### PROBLEM TO SOLVE
Search the material below for the string "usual" and copy each line where it appears.

[Opening THE INPUT section]

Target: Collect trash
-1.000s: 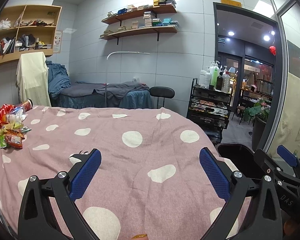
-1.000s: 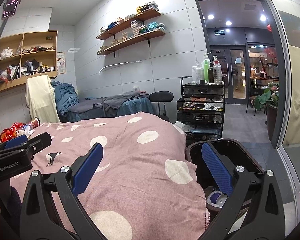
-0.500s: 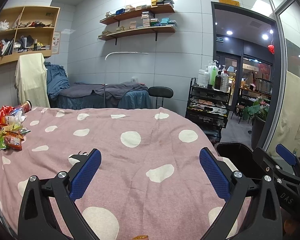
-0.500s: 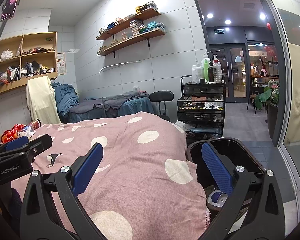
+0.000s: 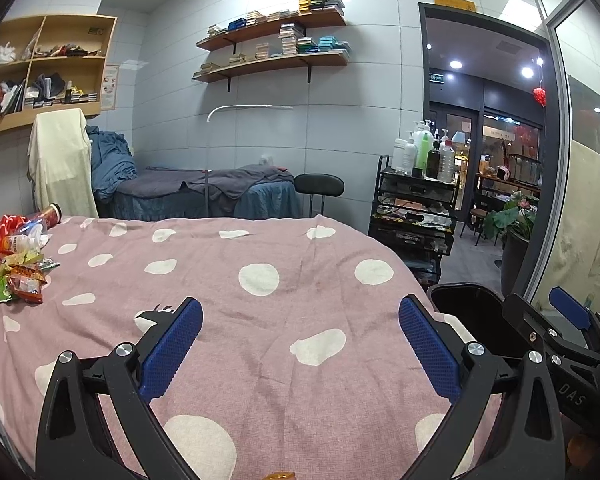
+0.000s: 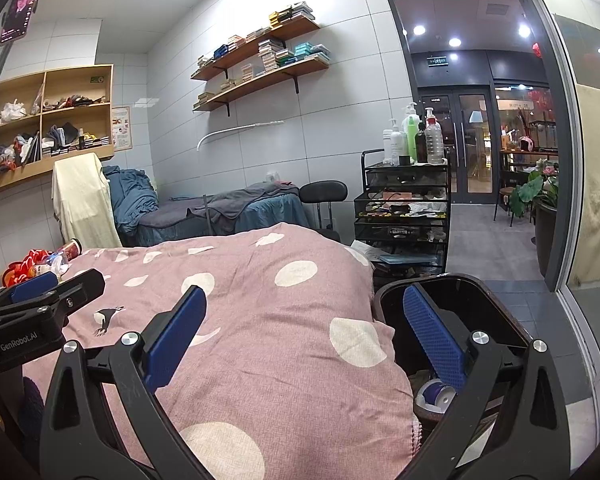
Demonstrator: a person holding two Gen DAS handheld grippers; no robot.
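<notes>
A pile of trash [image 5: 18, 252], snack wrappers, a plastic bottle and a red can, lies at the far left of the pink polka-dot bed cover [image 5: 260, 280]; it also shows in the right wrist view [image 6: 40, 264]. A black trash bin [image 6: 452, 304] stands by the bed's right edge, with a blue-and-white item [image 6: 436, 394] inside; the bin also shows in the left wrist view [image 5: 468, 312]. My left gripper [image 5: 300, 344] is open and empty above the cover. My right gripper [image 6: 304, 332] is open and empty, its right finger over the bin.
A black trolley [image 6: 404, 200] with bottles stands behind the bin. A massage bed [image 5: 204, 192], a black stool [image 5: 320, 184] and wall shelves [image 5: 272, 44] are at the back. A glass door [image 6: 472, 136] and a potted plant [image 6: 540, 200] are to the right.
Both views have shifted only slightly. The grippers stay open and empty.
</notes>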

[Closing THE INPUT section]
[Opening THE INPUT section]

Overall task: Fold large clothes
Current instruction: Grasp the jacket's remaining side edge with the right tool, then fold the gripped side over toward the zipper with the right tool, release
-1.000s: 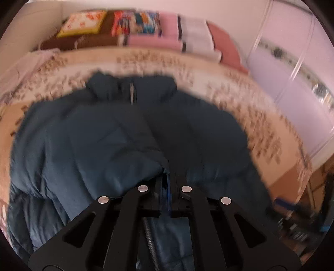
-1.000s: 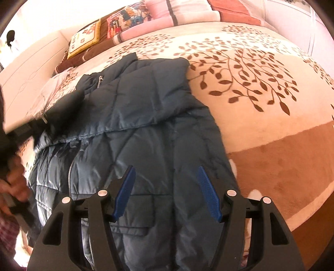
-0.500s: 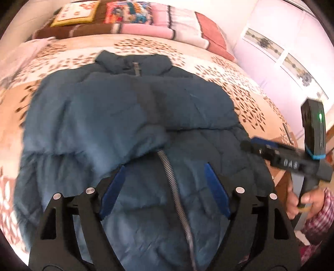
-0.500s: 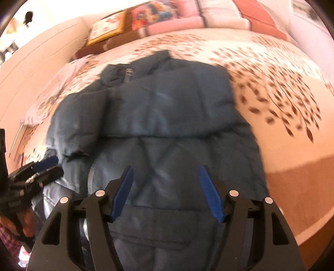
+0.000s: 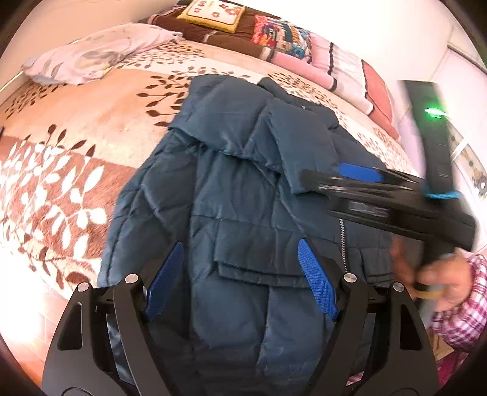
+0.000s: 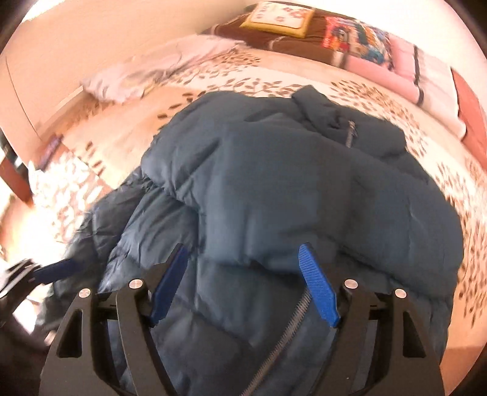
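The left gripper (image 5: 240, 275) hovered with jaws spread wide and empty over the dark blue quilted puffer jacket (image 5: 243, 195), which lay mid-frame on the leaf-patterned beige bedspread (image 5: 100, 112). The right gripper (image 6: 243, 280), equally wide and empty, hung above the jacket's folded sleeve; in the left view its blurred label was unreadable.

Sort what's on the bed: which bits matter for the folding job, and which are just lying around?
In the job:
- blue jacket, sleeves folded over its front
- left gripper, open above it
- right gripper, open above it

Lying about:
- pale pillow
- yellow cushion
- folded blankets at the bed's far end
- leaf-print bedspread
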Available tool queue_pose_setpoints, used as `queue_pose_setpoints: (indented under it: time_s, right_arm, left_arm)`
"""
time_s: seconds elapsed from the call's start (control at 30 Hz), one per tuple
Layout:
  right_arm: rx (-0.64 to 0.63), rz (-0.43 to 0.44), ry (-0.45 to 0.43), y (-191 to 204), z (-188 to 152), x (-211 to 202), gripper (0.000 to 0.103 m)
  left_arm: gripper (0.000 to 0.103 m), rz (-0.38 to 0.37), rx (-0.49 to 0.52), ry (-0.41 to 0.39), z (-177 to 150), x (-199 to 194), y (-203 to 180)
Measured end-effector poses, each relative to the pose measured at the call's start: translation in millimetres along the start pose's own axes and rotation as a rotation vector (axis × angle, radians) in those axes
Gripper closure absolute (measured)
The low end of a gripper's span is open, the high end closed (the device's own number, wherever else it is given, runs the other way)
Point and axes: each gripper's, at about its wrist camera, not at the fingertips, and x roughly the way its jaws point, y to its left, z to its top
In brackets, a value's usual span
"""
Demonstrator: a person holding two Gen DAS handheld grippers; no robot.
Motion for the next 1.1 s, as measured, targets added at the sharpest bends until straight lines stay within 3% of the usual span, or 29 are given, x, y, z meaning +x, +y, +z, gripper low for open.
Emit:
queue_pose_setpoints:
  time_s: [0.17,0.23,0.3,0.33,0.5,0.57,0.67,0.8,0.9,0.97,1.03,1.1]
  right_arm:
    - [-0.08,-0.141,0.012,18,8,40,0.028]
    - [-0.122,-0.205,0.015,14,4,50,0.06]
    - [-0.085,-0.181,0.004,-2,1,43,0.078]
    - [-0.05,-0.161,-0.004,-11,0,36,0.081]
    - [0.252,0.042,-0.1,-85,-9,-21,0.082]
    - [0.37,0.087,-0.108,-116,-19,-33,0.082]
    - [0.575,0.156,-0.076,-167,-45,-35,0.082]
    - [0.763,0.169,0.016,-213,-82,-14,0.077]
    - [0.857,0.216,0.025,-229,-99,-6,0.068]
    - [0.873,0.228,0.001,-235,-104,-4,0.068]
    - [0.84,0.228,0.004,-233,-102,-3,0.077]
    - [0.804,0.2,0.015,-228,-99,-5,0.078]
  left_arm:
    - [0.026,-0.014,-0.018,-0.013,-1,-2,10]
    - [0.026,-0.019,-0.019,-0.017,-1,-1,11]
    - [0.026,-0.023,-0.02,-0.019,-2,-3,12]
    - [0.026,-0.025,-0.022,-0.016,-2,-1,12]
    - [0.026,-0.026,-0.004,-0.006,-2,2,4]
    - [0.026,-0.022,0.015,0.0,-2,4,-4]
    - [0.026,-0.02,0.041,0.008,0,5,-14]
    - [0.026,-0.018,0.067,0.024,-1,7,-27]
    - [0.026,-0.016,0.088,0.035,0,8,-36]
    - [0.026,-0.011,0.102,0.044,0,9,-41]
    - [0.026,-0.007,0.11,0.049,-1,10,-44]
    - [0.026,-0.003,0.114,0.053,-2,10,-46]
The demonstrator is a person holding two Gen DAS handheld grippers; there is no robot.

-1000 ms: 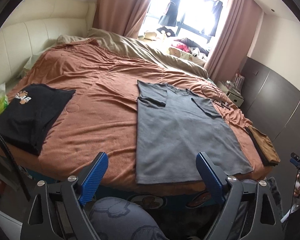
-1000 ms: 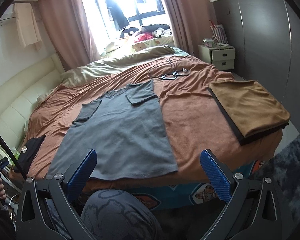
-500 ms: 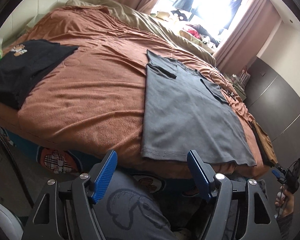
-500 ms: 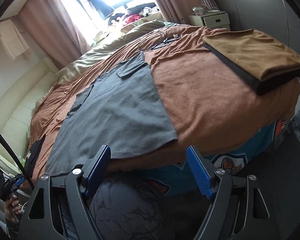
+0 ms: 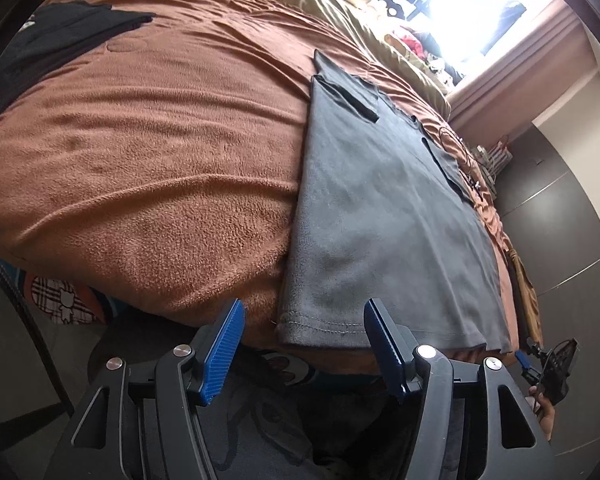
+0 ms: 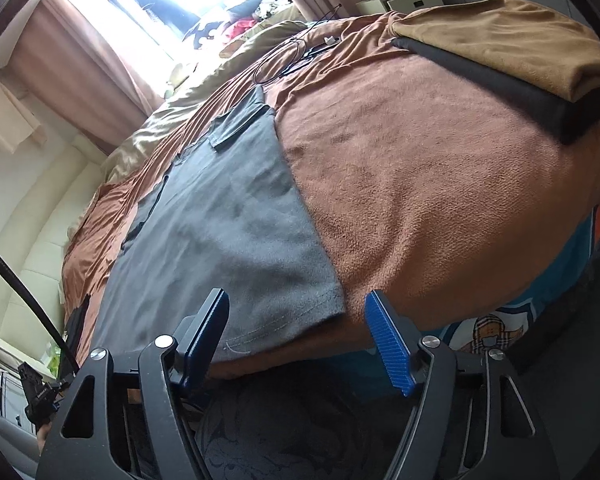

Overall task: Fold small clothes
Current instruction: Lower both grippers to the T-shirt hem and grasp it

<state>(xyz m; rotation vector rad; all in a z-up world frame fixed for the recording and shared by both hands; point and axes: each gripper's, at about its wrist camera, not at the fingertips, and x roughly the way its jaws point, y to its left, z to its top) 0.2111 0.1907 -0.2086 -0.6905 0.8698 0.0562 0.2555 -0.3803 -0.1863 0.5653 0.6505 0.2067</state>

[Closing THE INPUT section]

### EXERCISE ANSWER
In brackets, a value's usual span
Motion for the next 1.1 s, as measured, targets added at the sharpest bends until straight lines stay within 3% of the usual span, or 29 are given, x, y, z meaning +x, +y, +z, gripper low for open.

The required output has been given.